There is often a gap between what employees actually know and what they should know.
Filling this gap of knowledge in doing the job by means of training is an important task of management.
Training is, therefore,
A learning experience in that it seeks a relatively permanent change in an individual that will improve his or her ability to perform on-the-job.
Training typically involves changing skills, knowledge, attitudes or social behavior.
Training programs are aimed at maintaining and improving current job performance, while development programs seek to develop skills for future jobs.
Both managers and non-managers may receive help from training and development programs, but the mix of experiences is likely to vary.
Non-managers are much more likely to be trained in the technical skills required for their current jobs, whereas managers frequently receive assistance in developing the skills required in their future jobs particularly conceptual and human relations skills.
Fresh employees have to be trained to help them learn new skills. Since they are likely to be more motivated, new skills and knowledge can be imparted to them easily.
On the other hand, training the experienced employees can be problematic.
Their training needs are not always easy to determine, and even if that can be done, they may resent being asked to change their established ways of doing their jobs.
The following four methods can be used by managers to determine the training needs of the employees in their organization or department:
- Performance appraisal: Performance of each employee is measured against the performance standards or objectives established for his or her job.
- Analysis of job requirements: The skills or knowledge specified in the job description are examined and the employees lacking necessary skills or knowledge specified therein are selected for a training program.
- Organizational analysis: The effectiveness of the organization and its success in meeting its goals are analyzed for determining and identifying the area and kind of training required.For example, members of a department with a high turnover rate or low-performance record might require additional training.
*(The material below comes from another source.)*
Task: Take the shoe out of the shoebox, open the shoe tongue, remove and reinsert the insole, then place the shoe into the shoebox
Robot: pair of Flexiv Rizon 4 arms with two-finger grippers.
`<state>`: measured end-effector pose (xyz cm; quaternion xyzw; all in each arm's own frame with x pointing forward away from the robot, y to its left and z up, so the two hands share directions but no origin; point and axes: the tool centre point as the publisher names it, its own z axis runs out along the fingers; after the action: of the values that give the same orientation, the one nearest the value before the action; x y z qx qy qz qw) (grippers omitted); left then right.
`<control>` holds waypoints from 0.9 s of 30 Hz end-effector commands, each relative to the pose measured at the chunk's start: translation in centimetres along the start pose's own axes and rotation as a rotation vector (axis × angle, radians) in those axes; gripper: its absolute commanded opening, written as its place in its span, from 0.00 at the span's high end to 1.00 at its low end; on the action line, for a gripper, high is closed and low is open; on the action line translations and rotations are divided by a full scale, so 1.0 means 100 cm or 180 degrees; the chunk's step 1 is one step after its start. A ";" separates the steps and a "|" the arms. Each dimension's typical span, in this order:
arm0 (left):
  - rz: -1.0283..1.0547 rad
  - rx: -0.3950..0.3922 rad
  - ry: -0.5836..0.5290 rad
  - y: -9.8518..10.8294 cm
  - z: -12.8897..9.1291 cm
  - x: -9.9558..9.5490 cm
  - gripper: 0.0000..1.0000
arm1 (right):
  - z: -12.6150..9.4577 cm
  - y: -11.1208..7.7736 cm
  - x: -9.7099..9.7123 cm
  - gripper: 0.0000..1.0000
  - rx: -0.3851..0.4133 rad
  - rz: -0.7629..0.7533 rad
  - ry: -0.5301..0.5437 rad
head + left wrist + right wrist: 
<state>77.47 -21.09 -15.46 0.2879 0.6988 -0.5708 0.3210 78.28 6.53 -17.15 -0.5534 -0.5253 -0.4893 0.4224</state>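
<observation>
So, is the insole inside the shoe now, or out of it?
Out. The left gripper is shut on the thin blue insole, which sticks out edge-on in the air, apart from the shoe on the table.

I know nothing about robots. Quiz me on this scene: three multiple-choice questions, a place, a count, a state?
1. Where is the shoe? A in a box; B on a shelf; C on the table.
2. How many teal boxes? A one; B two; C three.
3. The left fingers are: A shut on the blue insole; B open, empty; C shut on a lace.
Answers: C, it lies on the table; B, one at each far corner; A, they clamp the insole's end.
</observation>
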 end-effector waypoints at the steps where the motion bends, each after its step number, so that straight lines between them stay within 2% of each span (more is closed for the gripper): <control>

- Employee survey: Opinions of managers and non-managers are sought about the problems they experience in their work and what actions they deem necessary for solving the problem.
Once the training needs of the organization have been identified, the human resources manager shall have to take the initiative for appropriate training effort. Managers may resort to a variety of training approaches.
The most common of these are on-the-job training methods, including job rotation, in which the employees work on a series of jobs over a period of time, thereby learning a wide variety of skills.
Internship in which job training is combined with related classroom instruction, and apprenticeship, in which the employee is trained under the guidance of a highly skilled senior co-worker, is the two other approaches to meet the training needs of the employees.
Off-the-job training is given outside the workplace but efforts are made to simulate actual working conditions.
This type of training includes vestibule training, in which employees train on the actual equipment and in a real job setting but in a building different from their own.
The aim is to avoid the on-the-job pressures that might interfere with the learning process.
In behaviorally experienced training, activities such as simulation exercises, business games, and problem-centered cases, are employed so that the trainee can learn the behavior appropriate for the job through role-playing.
Classroom seminars, lectures, and films are some of the off-the-job training methods used in employee training.